By Gina Biancardi
In a side yard at Casa Belvedere is one of my most special projects: Nonno’s Garden. This massive vegetable garden was created in 2020 in memory of my dear father, Vito Biancardi, as a model garden to preserve these gardening skills for future generations.
The dedicated volunteers who tended Nonno’s Garden in its first year produced a bounty of fresh produce, including zucchini, cucuzza, banana peppers, pepperoncini, eggplant, tomatoes, Swiss chard, arugula, string beans, carrots, watercress, and lots of herbs.
It helps that the garden is located on a gentle slope overlooking New York Harbor, with lots of sun and balmy breezes. In preparation for its second year, the garden plot has been increased into a four-tiered design to make better use of the hilled terrain.
The view from the top of Grymes Hill is inspiring. Yet at the same time, when I see the neighborhoods below, I am painfully aware that just a mile away are families who struggle to put food on their tables.
The global coronavirus pandemic has revealed weaknesses of global supply chains and system-wide risks in global food systems. The pandemic also reinforces a well-known food system inequity: marginalized and impoverished minorities often suffer from diet-related diseases (i.e. cardiovascular diseases, diabetes) and/or malnutrition that place them at greater risk of morbidity and mortality from the coronavirus.
Stapleton, the neighborhood close to Casa Belvedere, is an area that has been labeled by many food-security advocates as one of the worst “food deserts” in the country. Residents of this low-income housing neighborhood have severely limited access to fresh, affordable produce. Also, many Stapleton individuals suffer from pre-existing coronary disease, obesity and diabetes.
Nonno’s Garden provides food, but I’m reminded of the proverb “If you give a man a fish, you feed him for a day. If you teach a man to fish, you feed him for a lifetime.” With that in mind, my newest mission is to expand the reach of Nonno’s Garden. I’m seeking grants and other funding sources for a 1,400 square foot “Greenhouse Teaching Dome.”
This outdoor classroom will provide a platform to empower both children and adults with year-round food production skills, consequently leading to better nutrition and eating habits, food-security and sustainability.
The project also aims to provide support to establish similar dome greenhouses in public schoolyards and community centers throughout New York City. My proposal incorporates a fully developed “GROW COOK EAT LEARN” educational program that will be executed in partnership with K-8 NYC public schools, starting with those in neighboring Stapleton. Our “Grow, Cook, Eat, & Learn” program teaches a STEM based curriculum including hands-on science and mathematics, nutrition, climate change, food safety lessons, energy conservation, sustainable agriculture, urban waste and much more.

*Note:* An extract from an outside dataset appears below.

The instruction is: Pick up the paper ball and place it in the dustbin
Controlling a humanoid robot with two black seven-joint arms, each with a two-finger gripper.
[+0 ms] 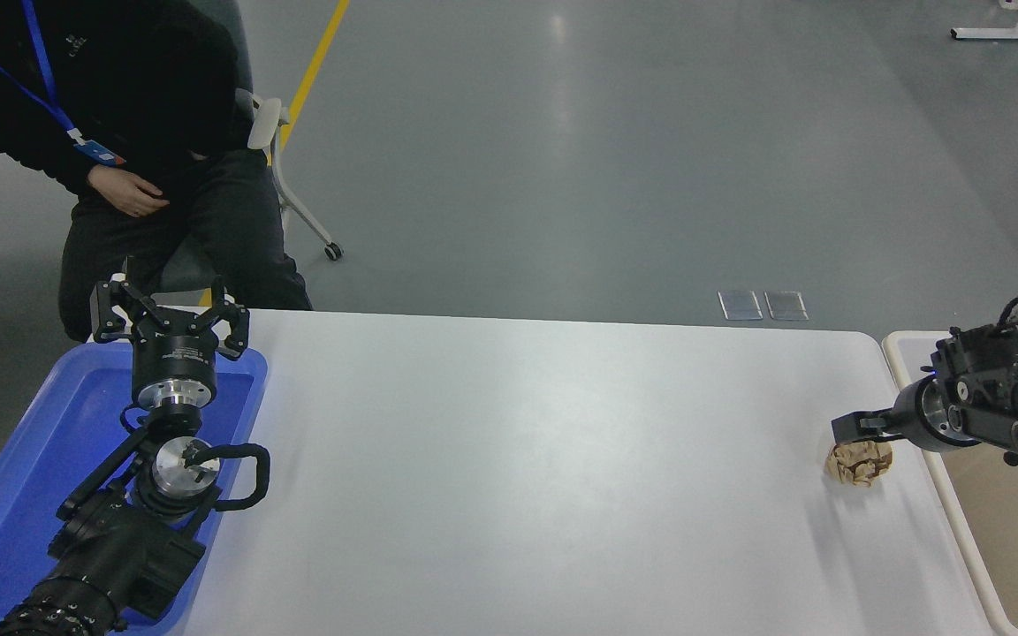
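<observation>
The paper ball (861, 462), a small tan crumpled wad, lies on the white table (518, 459) near its right edge. My right gripper (851, 427) comes in from the right edge and points left, its tip just above and behind the ball, touching or nearly touching its top. I cannot tell how it is set. The dustbin (940, 477), beige with an off-white rim, stands just right of the table, partly under my right arm. My left gripper (169, 311) is parked open and empty over the blue tray at the lower left.
A shallow blue tray (23, 477) lies at the table's left end under my left arm. A person in dark clothes (147, 177) sits on a wheeled chair at the far left corner. A white stand's foot (1013, 31) is far off at the top right.
</observation>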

We anticipate that the “newness” of this greenhouse model will attract hundreds of visitors, including school field trips and professional development teacher training. Also, the success of Casa Belvedere’s greenhouse dome project will lead a push to implement similar domes, along with the “Grow, Cook, Eat & Learn” STEM curriculum, directly at school sites and at other community centers.
In short, the proposed dome greenhouse at Casa Belvedere will be a year-round outdoor classroom, providing numerous educational lessons, programs and training resulting in positive action around issues of food access and social, economic and racial justice.
When I was growing up, my Pop’s fruit and vegetable garden was part of our everyday life, with “wall to wall” vegetation. He would always say, “We might be poor, but you will never starve.” Pop’s words still ring in my ears, and my dream is to take those very words and use them to help the less fortunate neighbors near Casa Belvedere.